▶ _Exercise objective_
Could every line of the data be copied out once more, exactly?

▶ _Provided data_
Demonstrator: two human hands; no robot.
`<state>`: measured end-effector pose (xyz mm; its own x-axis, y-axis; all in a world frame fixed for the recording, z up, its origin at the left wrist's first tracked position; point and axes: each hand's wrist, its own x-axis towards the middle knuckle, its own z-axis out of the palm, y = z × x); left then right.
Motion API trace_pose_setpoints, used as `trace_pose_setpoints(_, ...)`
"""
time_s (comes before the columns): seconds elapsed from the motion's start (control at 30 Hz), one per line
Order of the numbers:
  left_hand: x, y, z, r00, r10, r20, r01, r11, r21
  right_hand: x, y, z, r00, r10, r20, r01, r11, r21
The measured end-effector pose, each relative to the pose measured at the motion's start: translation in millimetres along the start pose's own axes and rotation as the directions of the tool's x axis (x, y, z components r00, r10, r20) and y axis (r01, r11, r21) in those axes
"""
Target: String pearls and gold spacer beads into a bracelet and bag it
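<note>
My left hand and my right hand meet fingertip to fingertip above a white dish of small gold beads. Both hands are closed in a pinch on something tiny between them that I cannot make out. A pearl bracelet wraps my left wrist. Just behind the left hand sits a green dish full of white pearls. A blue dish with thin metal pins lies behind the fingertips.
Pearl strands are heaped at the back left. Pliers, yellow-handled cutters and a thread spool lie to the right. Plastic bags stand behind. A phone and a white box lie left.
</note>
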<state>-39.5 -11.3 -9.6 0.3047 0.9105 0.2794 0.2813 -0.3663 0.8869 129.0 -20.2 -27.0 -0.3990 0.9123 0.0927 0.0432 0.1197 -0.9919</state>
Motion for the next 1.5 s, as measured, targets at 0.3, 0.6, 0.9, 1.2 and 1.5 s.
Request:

▶ _Answer for the task_
Demonstrator: two human hands; no robot.
`<state>`: measured end-effector pose (xyz mm; its own x-axis, y-axis; all in a world frame fixed for the recording, z up, its origin at the left wrist's first tracked position; point and axes: each hand's wrist, its own x-axis towards the middle knuckle, its own z-axis out of the palm, y = z × x); left then right.
Motion API trace_pose_setpoints, used as `trace_pose_setpoints(_, ...)`
"""
time_s (comes before the columns): seconds elapsed from the motion's start (control at 30 Hz), one per line
Order of the numbers:
  left_hand: x, y, z, r00, r10, r20, r01, r11, r21
  right_hand: x, y, z, r00, r10, r20, r01, r11, r21
The measured end-effector pose, each relative to the pose measured at the motion's start: translation in millimetres along the start pose's own axes and rotation as the directions of the tool's x axis (x, y, z components r00, r10, r20) and y axis (r01, r11, r21) in those axes
"""
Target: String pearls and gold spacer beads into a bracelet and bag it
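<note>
My left hand and my right hand meet fingertip to fingertip above a white dish of small gold beads. Both hands are closed in a pinch on something tiny between them that I cannot make out. A pearl bracelet wraps my left wrist. Just behind the left hand sits a green dish full of white pearls. A blue dish with thin metal pins lies behind the fingertips.
Pearl strands are heaped at the back left. Pliers, yellow-handled cutters and a thread spool lie to the right. Plastic bags stand behind. A phone and a white box lie left.
</note>
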<state>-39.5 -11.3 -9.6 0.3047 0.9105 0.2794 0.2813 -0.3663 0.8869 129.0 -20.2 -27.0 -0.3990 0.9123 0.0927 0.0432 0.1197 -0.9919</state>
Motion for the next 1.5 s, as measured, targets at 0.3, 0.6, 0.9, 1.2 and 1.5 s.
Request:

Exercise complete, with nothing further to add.